#### What is required
Please give again, word for word, the lines that lie between the start of the listing below and the line with "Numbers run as", both included.

== Source data ==

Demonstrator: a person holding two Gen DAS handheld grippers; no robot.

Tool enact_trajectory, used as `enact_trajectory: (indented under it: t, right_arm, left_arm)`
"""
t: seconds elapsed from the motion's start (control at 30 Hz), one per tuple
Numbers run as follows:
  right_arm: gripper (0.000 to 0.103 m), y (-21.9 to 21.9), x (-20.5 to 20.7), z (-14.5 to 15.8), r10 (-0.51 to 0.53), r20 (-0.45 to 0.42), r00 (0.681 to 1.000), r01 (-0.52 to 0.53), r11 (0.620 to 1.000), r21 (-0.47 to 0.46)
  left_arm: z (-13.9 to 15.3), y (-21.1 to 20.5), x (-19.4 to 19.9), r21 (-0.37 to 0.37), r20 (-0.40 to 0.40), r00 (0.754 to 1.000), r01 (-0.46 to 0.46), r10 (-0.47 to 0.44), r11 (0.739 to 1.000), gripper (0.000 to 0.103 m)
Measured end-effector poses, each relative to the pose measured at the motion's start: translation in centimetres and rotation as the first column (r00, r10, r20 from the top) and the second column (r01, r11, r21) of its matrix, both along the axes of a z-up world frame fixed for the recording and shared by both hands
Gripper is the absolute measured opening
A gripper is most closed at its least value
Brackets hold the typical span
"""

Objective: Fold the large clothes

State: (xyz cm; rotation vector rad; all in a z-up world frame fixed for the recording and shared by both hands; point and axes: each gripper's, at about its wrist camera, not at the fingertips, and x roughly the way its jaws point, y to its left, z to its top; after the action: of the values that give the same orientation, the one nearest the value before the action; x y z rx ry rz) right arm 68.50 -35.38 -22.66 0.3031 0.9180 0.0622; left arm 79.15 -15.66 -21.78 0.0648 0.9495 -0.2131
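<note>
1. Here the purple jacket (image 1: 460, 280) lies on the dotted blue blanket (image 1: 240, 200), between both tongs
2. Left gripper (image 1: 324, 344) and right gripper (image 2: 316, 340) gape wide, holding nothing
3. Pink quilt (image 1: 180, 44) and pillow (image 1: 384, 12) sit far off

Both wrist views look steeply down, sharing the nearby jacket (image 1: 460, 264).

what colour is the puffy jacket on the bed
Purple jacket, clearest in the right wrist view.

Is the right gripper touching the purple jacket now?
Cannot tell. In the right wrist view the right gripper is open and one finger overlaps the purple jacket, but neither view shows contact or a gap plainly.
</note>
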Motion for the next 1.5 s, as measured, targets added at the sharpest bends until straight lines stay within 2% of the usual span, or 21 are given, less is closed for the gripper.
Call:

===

#### Task output
Demonstrator: a person holding two Gen DAS handheld grippers; no robot.

Tool enact_trajectory, used as `enact_trajectory: (indented under it: t, right_arm, left_arm)`
"""
t: seconds elapsed from the motion's start (control at 30 Hz), one per tuple
Numbers run as follows:

The requested output has now been given in full.